Nonostante i guanti bianchi della Procura, nelle scorse settimane vi sono state numerose richieste di esibizione di documenti, seguite anche da alcune perquisizioni nella sede di UniCredit, ma anche in quella della branch milanese di Barclays. Della questione Il Sole-24Ore si era già occupato il 19 aprile scorso, svelando i dettagli tecnici di «Brontos». Vediamoli. Una controllata di Barclays (la Bar Sub) crea una Srl lussemburghese (LuxParent) che ne genera a sua volta un'altra (la LuxSub). Queste procedono a emettere dei Ppi. Che cosa sono?

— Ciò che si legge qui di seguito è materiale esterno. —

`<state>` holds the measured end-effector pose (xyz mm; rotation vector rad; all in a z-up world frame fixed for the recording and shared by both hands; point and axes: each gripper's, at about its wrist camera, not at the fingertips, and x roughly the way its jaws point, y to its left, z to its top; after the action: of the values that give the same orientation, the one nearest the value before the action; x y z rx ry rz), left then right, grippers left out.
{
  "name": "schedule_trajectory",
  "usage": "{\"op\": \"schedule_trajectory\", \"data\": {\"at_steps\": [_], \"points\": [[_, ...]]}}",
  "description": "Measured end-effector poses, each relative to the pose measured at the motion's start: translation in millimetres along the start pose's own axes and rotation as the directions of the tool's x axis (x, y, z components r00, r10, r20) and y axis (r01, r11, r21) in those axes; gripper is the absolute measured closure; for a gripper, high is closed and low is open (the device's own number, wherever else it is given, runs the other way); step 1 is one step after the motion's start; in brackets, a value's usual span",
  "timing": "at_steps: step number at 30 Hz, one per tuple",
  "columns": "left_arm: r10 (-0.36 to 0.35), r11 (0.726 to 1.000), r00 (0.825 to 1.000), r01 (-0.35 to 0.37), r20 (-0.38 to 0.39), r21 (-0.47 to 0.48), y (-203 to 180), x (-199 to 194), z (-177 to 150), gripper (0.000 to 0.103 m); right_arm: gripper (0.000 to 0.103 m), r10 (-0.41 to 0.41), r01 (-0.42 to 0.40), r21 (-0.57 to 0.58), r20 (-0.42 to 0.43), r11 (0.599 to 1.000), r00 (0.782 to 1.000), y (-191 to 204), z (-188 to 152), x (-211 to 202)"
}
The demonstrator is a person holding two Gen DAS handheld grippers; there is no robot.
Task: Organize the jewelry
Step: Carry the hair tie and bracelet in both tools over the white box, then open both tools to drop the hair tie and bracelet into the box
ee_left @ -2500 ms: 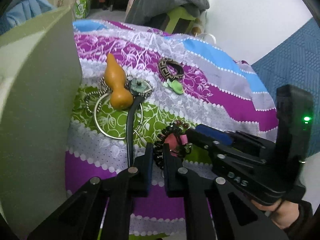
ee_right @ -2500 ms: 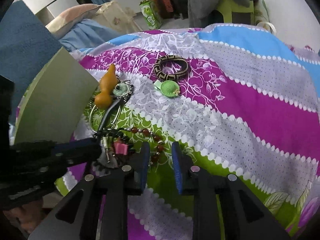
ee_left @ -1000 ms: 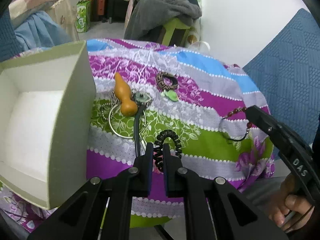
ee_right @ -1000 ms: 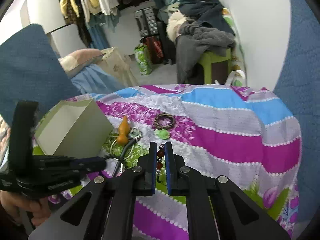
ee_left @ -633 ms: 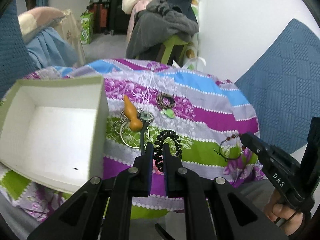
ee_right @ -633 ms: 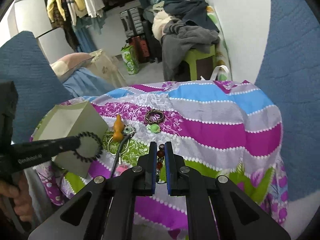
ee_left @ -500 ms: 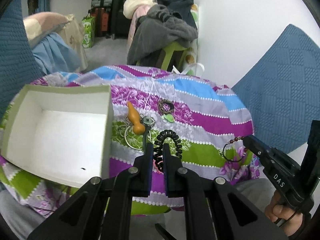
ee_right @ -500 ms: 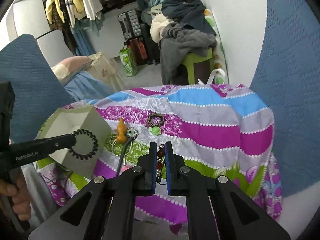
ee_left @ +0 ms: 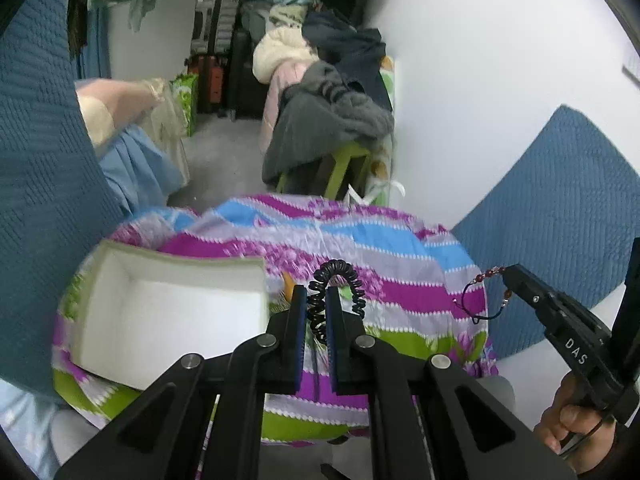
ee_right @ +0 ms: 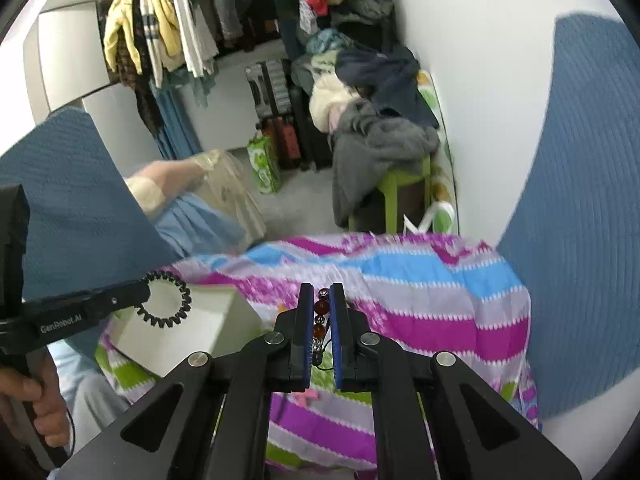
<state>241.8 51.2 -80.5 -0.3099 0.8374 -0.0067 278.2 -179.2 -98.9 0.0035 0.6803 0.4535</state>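
- While both tools hang high above the striped cloth (ee_left: pixel 408 240), the left tongs (ee_left: pixel 317 312) are pinched tight on a black spiral hair tie (ee_left: pixel 340 280), its coil arching up over the right fingertip, centre of the left wrist view.
- Right wrist view, lower left: that same hair tie (ee_right: pixel 166 300) shows as a full ring at the tip of the left tongs (ee_right: pixel 138 294).
- Right tongs (ee_right: pixel 321 308) are closed on a beaded bracelet (ee_right: pixel 319 314), amber and dark beads stacked between the blue pads.
- Left wrist view, right edge: the bracelet (ee_left: pixel 480 300) dangles as a loop off the right tongs (ee_left: pixel 514 278).
- Down on the worktop, the open white box (ee_left: pixel 168 312) sits at lower left, with an orange gourd charm (ee_left: pixel 287 280) just peeking beside it.
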Motion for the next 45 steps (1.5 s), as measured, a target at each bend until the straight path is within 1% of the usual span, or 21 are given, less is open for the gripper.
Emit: {"op": "schedule_trajectory", "data": {"at_steps": [6, 11, 16, 18, 22, 28, 32, 36, 38, 42, 45], "points": [[0.016, 1.0, 0.999, -0.016, 0.035, -0.005, 29, -25, 23, 0.096, 0.098, 0.025, -0.025, -0.018, 0.037, 1.0, 0.999, 35, 28, 0], [0.034, 0.999, 0.999, -0.033, 0.036, -0.006, 61, -32, 34, 0.096, 0.097, 0.051, -0.05, -0.021, 0.033, 0.999, 0.998, 64, 39, 14], [0.046, 0.999, 0.999, -0.046, 0.005, -0.022, 95, -21, 31, 0.096, 0.097, 0.075, -0.076, -0.028, -0.025, 0.997, 0.997, 95, 34, 44], [0.051, 0.998, 0.999, -0.051, -0.012, -0.026, 106, -15, 26, 0.096, 0.097, 0.086, -0.088, -0.028, -0.058, 0.996, 0.995, 106, 28, 58], [0.056, 0.998, 0.996, -0.059, -0.069, -0.035, 133, 5, 10, 0.096, 0.097, 0.102, -0.107, -0.025, -0.136, 0.994, 0.985, 126, 11, 87], [0.066, 0.996, 0.987, -0.074, -0.147, -0.055, 164, 37, -15, 0.096, 0.097, 0.127, -0.134, -0.013, -0.252, 0.991, 0.96, 145, -18, 126], [0.063, 0.994, 0.979, -0.079, -0.196, -0.071, 181, 57, -29, 0.096, 0.097, 0.134, -0.142, 0.001, -0.325, 0.99, 0.936, 153, -36, 151], [0.066, 0.994, 0.969, -0.085, -0.237, -0.07, 193, 76, -41, 0.096, 0.097, 0.125, -0.139, -0.007, -0.395, 0.99, 0.91, 158, -55, 172], [0.067, 0.994, 0.965, -0.088, -0.254, -0.072, 196, 83, -47, 0.096, 0.097, 0.118, -0.134, -0.009, -0.418, 0.991, 0.901, 160, -62, 179], [0.062, 0.993, 0.961, -0.087, -0.268, -0.081, 201, 88, -54, 0.095, 0.097, 0.116, -0.131, -0.001, -0.459, 0.991, 0.881, 158, -74, 192], [0.054, 0.993, 0.962, -0.08, -0.267, -0.088, 203, 89, -55, 0.095, 0.096, 0.126, -0.131, 0.022, -0.47, 0.991, 0.874, 153, -75, 194]]}}
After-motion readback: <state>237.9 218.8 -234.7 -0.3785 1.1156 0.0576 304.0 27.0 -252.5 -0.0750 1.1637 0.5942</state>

In inglese si chiamano Profit partecipating instruments e sono titoli che, sotto il profilo tributario sono trattati in modo differente in Italia e in Lussemburgo. In Italia sono considerati alla stregua di azioni e loro frutti (i dividendi) godono di un trattamento fiscale favorevole, mentre nel Granducato sono assimilabili a titoli di debito e tassati più pesantemente. Secondo le prime ricostruzioni, tra la branch italiana di Barclays, che in prima battuta acquistava i Ppi, e l'area finanza di UniCredit si innescava un meccanismo di compravendita (curiosamente in lire turche) che aveva per oggetto proprio questi Ppi.

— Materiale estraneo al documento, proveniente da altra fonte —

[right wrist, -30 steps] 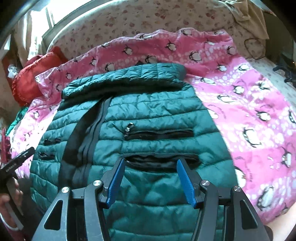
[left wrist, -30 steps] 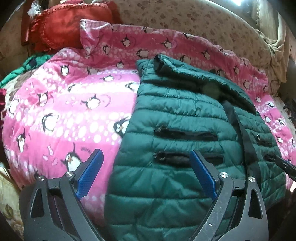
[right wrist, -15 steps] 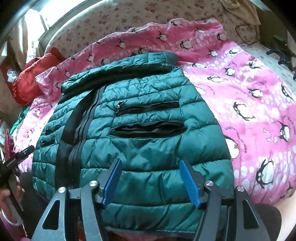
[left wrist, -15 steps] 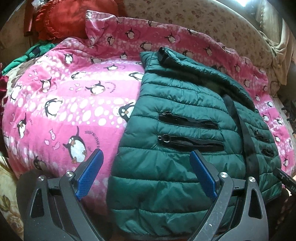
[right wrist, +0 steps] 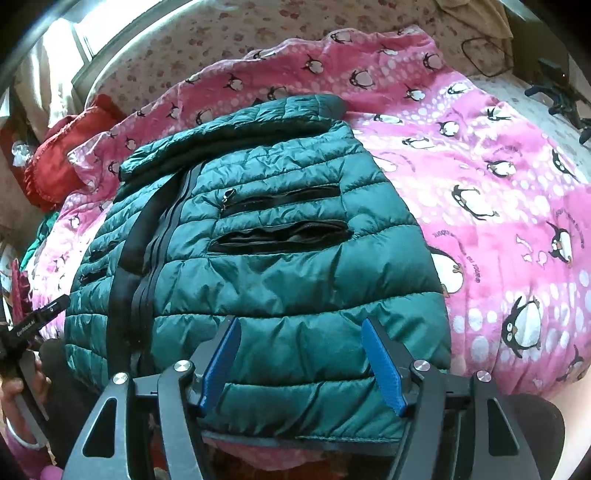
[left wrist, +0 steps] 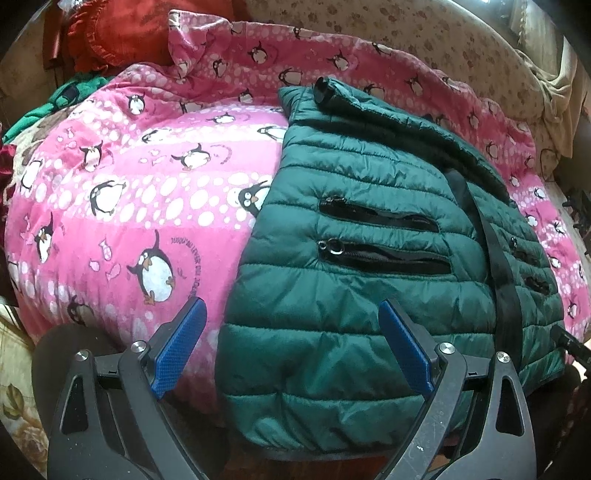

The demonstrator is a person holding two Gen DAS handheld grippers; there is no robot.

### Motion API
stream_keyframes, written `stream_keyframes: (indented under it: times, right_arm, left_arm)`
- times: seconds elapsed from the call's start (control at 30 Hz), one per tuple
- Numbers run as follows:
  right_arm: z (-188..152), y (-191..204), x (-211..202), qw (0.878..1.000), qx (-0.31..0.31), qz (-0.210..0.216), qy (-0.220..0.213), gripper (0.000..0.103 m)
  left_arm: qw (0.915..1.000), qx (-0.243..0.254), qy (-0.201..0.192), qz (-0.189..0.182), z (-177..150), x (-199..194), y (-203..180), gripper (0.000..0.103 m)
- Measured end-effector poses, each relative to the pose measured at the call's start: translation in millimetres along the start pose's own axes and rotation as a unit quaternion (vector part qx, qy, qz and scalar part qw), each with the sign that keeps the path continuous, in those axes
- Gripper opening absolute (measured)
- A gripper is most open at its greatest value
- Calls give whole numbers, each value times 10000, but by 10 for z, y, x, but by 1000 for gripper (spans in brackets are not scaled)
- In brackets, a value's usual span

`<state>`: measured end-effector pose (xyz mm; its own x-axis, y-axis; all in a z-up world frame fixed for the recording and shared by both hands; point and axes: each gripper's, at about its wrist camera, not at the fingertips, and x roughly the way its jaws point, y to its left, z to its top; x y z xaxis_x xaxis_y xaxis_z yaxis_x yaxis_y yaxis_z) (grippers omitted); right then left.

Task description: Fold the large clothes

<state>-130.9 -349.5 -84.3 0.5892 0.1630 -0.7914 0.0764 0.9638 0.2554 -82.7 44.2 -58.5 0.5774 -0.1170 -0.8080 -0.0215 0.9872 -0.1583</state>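
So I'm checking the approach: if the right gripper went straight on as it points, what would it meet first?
Most likely the green puffer jacket, near its hem; the open right gripper frames it, though depth is unclear.

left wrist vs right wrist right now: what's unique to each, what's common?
Left wrist only: the left gripper, jaws open, straddling the jacket's side edge, and green cloth at the far left of the bed.

Right wrist only: the right gripper, jaws open above the jacket's hem after just opening, nothing gripped, a black cable and a hand holding the other gripper.

Both: the green puffer jacket lying flat, the pink penguin blanket and the red cushion.
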Motion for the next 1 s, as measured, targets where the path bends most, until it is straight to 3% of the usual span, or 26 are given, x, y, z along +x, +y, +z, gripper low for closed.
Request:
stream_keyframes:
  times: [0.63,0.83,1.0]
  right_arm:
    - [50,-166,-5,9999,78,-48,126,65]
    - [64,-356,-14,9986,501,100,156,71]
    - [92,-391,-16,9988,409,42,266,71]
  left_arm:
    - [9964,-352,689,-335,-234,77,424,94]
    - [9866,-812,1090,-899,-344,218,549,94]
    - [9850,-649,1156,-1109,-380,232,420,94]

Semplificando Barclays Italia li cedeva a pronti (transazione immediata) a UniCredit e poi li riacquistava a termine, a un prezzo nettamente inferiore. La differenza di prezzo, a svantaggio di UniCredit, generava un costo pienamente deducibile in capo alla banca italiana. Che poteva anche contare sul miglior trattamento fiscale dei Ppi stessi. Non bastava. Proprio sulla lira turca, valuta particolarmente soggetta a oscillazioni sui mercati, si costruivano delle operazioni di currency swap (operazioni a termine su valute) particolarmente rischiose, che avrebbero generato ulteriori minusvalenze in capo a UniCredit. Dal canto suo la Banca di Piazza Cordusio ha comunicato la propria posizione in una nota in cui si precisa che la banca «come di consueto fornirà la massima collaborazione ad ogni Autorità. Siamo confidenti sulla correttezza dell'operato della banca».